The hard_timeout() method initiates a "hard" timeout. If the client read or write operation takes longer than the time specified by Apache's Timeout directive, then the current handler will be aborted immediately and Apache will immediately enter the logging phase. hard_timeout() takes a single string argument which should contain the name of your module or some other identification. This identification will be incorporated into the error message that is written to the server error log when the timeout occurs.
soft_timeout(), in contrast, does not immediately abort the current handler. Instead, when a timeout occurs control returns to the handler, but all read and write operations are replaced with no-ops so that no further data can be sent or received to the client. In addition, the Apache::Connection object's aborted() method will return true. Like hard_ timeout(), you should pass this method the name of your module in order to be able to identify the source of the timeout in the error log.
The reset_timeout() method can be called to set a previously initiated timer back to zero. It is usually used between a series of read or write operations in order to restart the timer.
Finally, the kill_timeout() method is called to cancel a previously initiated time-out. It is generally called when a series of I/O operations are completely done.
The following examples will give you the general idea of how these four methods are used. Remember, however, that in the Perl API these methods are not really necessary because they are called internally by the read() and print() methods.

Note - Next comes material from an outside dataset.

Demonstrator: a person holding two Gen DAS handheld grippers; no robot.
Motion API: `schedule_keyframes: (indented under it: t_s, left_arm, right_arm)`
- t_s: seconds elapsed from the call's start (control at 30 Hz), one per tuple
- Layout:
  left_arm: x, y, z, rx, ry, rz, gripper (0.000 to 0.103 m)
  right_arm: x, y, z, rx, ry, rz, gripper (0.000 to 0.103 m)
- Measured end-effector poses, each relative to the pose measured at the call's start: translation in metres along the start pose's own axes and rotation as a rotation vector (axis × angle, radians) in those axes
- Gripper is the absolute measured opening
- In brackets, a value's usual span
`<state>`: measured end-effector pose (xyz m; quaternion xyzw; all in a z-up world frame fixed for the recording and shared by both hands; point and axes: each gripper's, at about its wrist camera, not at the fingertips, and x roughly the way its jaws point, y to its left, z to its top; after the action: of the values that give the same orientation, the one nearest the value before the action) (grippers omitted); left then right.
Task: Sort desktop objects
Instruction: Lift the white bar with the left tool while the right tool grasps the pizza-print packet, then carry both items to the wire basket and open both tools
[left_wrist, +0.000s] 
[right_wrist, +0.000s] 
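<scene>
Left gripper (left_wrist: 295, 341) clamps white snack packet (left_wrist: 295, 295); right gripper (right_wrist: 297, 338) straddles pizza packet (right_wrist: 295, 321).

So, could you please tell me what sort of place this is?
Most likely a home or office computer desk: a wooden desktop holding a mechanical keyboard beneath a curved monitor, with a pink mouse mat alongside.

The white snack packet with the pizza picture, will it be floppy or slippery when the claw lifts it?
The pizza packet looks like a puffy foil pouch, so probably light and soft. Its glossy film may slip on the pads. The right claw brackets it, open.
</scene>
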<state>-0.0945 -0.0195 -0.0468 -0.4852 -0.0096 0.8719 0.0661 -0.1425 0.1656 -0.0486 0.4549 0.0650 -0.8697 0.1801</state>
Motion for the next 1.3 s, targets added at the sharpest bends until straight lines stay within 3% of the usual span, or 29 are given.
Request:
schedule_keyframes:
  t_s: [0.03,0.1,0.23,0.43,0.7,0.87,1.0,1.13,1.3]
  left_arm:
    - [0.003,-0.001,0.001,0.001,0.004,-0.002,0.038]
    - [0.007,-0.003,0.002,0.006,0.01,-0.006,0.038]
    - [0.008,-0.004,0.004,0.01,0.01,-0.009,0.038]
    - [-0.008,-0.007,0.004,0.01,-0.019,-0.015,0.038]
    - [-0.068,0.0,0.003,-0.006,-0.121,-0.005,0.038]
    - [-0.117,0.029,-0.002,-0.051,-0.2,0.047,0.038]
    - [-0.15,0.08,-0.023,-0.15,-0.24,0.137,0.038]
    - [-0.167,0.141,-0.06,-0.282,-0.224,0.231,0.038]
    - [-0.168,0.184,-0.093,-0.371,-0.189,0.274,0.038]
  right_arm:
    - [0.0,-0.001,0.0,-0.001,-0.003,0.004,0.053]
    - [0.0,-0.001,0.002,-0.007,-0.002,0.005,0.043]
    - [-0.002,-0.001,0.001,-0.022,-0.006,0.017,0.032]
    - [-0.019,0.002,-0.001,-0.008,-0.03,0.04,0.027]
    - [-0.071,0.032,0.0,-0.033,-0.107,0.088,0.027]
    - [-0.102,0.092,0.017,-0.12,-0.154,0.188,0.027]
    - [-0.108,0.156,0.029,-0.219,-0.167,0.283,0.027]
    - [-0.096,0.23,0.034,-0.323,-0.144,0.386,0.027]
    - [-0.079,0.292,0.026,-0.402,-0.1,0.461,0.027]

# typical hard_timeout() usage
$r->hard_timeout("Apache::Example while reading data");
while (... read data loop ...) {
  ...
  $r->reset_timeout;
}
$r->kill_timeout;

# typical soft_timeout() usage
$r->soft_timeout("Apache::Example while reading data");
while (... read data loop ...) {
  ...
  $r->reset_timeout;
}
$r->kill_timeout;

internal_redirect()

Unlike a full HTTP redirect in which the server tells the browser to look somewhere else for the requested document, the internal_redirect() method tells Apache to return a different URI without telling the client. This is a lot faster than a full redirect.
The required argument is an absolute URI path on the current server. The server will process the URI as if it were a whole new request, running the URI translation, MIME type checking, and other phases before invoking the appropriate content handler for the new URI. The content handler that eventually runs is not necessarily the same as the one that invoked internal_redirect(). This method should only be called within a content handler.
Do not use internal_redirect() to redirect to a different server. You'll need to do a full redirect for that. Both redirection techniques are described in more detail in Chapter 4.

$r->internal_redirect("/new/place");

Apache implements its ErrorDocument feature as an internal redirect, so many of the techniques that apply to internal redirects also apply to custom error handling.

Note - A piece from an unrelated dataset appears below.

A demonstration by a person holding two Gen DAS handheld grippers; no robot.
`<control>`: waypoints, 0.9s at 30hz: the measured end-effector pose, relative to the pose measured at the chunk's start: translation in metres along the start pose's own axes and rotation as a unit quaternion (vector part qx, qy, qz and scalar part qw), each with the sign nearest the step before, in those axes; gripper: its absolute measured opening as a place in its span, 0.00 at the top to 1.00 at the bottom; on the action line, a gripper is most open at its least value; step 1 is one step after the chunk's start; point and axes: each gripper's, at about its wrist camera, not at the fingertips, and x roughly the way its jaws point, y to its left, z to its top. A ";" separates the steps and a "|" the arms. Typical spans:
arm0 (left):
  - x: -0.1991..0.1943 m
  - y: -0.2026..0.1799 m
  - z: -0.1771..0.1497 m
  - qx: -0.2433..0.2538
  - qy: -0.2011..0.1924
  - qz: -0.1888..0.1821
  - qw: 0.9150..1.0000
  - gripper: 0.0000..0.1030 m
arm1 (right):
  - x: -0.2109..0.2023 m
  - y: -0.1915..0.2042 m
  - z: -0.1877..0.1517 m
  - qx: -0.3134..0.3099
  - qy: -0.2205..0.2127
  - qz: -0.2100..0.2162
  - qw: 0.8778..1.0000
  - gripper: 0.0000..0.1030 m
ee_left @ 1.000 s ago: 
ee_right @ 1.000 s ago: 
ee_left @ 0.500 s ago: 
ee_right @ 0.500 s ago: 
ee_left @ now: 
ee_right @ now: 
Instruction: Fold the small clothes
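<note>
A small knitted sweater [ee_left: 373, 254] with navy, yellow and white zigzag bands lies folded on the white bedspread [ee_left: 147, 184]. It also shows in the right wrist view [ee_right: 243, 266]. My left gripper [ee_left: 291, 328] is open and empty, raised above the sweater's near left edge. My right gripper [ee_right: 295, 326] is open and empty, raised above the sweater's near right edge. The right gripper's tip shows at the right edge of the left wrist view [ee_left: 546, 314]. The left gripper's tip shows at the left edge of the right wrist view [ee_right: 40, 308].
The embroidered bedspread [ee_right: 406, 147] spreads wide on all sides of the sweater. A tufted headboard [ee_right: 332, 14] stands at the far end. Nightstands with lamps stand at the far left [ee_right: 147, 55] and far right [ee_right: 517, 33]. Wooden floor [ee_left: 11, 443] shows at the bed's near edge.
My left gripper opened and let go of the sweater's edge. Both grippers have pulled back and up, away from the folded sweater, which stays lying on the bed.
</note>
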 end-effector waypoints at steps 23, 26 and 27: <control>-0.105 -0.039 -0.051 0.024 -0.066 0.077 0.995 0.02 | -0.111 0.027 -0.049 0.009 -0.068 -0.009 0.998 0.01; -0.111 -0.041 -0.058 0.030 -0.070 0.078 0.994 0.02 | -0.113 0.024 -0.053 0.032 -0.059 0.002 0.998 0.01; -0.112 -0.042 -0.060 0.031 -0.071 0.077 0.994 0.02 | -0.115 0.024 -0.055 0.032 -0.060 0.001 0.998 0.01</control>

internal_redirect_handler()

This method does the same thing as internal_redirect() but arranges for the content handler used to process the redirected URI to be the same as the current content handler.

$r->internal_redirect_handler("/new/place");

is_initial_req()

There are several instances in which an incoming URI request can trigger one or more secondary internal requests. An internal request is triggered when internal_redirect() is called explicitly, and it also happens behind the scenes when lookup_file() and lookup_uri() are called.
With the exception of the logging phase, which is run just once for the primary request, secondary requests are run through each of the transaction processing phases, and the appropriate handlers are called each time. There may be times when you don't want a particular handler running on a subrequest or internal redirect, either to avoid performance overhead or to avoid infinite recursion. The is_initial_req() method will return a true value if the current request is the primary one and false if the request is the result of a subrequest or an internal redirect.

return DECLINED unless $r->is_initial_req;

is_main()

This method can be used to distinguish between subrequests triggered by handlers and the "main" request triggered by a browser's request for a URI or an internal redirect. is_ main() returns a true value for the primary request and for internal redirects and false for subrequests. Notice that this is slightly different from is_initial_req(), which returns false for internal redirects as well as subrequests.
is_main() is commonly used to prevent infinite recursion when a handler gets reinvoked after it has made a subrequest.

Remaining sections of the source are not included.